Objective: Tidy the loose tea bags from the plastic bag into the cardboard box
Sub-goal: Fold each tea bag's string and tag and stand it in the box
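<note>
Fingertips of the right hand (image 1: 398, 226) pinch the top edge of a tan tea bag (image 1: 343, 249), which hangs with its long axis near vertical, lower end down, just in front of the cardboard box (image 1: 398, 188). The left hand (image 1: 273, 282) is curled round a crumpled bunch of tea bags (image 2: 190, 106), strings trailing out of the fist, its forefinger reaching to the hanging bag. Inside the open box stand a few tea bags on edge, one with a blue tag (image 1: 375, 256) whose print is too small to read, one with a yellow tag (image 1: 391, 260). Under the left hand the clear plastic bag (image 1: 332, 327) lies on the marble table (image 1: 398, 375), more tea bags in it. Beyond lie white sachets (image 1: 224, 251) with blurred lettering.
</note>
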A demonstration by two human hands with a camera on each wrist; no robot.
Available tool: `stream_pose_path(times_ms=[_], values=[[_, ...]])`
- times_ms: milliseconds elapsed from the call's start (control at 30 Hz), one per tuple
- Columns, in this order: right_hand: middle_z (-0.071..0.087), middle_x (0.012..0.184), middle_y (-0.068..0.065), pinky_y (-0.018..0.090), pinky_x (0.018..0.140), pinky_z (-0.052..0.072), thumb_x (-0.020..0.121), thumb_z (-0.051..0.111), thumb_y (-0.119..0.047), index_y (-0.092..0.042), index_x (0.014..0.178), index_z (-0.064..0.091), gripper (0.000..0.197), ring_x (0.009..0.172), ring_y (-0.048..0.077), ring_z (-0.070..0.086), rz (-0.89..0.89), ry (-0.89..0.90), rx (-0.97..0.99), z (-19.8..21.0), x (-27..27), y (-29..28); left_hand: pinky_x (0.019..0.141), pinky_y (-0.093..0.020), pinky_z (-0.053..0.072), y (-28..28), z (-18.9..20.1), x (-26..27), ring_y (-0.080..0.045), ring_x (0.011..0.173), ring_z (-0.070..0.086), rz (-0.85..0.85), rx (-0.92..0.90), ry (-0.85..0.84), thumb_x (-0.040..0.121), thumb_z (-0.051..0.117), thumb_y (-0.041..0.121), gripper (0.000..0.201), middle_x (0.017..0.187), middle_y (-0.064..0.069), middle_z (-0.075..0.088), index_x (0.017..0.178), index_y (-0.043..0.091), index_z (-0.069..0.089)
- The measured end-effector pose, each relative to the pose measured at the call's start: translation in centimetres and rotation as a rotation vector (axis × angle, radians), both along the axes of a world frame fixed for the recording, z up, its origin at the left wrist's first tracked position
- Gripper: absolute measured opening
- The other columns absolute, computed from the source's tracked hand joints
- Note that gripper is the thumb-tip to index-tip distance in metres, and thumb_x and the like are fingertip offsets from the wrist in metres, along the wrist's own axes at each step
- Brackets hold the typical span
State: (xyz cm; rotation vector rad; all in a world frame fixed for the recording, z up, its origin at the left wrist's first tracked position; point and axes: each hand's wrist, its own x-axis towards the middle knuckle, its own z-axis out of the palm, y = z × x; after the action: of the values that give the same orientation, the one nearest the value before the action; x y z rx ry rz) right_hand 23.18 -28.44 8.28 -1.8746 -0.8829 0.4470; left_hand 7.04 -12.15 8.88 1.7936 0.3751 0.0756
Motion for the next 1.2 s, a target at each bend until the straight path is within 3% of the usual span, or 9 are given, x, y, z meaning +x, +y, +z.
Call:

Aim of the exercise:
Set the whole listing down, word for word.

Response to the exercise:
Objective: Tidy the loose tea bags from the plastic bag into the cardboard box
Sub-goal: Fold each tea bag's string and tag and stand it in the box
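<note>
Fingertips of the right hand (image 1: 398, 226) pinch the top edge of a tan tea bag (image 1: 343, 249), which hangs with its long axis near vertical, lower end down, just in front of the cardboard box (image 1: 398, 188). The left hand (image 1: 273, 282) is curled round a crumpled bunch of tea bags (image 2: 190, 106), strings trailing out of the fist, its forefinger reaching to the hanging bag. Inside the open box stand a few tea bags on edge, one with a blue tag (image 1: 375, 256) whose print is too small to read, one with a yellow tag (image 1: 391, 260). Under the left hand the clear plastic bag (image 1: 332, 327) lies on the marble table (image 1: 398, 375), more tea bags in it. Beyond lie white sachets (image 1: 224, 251) with blurred lettering.
</note>
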A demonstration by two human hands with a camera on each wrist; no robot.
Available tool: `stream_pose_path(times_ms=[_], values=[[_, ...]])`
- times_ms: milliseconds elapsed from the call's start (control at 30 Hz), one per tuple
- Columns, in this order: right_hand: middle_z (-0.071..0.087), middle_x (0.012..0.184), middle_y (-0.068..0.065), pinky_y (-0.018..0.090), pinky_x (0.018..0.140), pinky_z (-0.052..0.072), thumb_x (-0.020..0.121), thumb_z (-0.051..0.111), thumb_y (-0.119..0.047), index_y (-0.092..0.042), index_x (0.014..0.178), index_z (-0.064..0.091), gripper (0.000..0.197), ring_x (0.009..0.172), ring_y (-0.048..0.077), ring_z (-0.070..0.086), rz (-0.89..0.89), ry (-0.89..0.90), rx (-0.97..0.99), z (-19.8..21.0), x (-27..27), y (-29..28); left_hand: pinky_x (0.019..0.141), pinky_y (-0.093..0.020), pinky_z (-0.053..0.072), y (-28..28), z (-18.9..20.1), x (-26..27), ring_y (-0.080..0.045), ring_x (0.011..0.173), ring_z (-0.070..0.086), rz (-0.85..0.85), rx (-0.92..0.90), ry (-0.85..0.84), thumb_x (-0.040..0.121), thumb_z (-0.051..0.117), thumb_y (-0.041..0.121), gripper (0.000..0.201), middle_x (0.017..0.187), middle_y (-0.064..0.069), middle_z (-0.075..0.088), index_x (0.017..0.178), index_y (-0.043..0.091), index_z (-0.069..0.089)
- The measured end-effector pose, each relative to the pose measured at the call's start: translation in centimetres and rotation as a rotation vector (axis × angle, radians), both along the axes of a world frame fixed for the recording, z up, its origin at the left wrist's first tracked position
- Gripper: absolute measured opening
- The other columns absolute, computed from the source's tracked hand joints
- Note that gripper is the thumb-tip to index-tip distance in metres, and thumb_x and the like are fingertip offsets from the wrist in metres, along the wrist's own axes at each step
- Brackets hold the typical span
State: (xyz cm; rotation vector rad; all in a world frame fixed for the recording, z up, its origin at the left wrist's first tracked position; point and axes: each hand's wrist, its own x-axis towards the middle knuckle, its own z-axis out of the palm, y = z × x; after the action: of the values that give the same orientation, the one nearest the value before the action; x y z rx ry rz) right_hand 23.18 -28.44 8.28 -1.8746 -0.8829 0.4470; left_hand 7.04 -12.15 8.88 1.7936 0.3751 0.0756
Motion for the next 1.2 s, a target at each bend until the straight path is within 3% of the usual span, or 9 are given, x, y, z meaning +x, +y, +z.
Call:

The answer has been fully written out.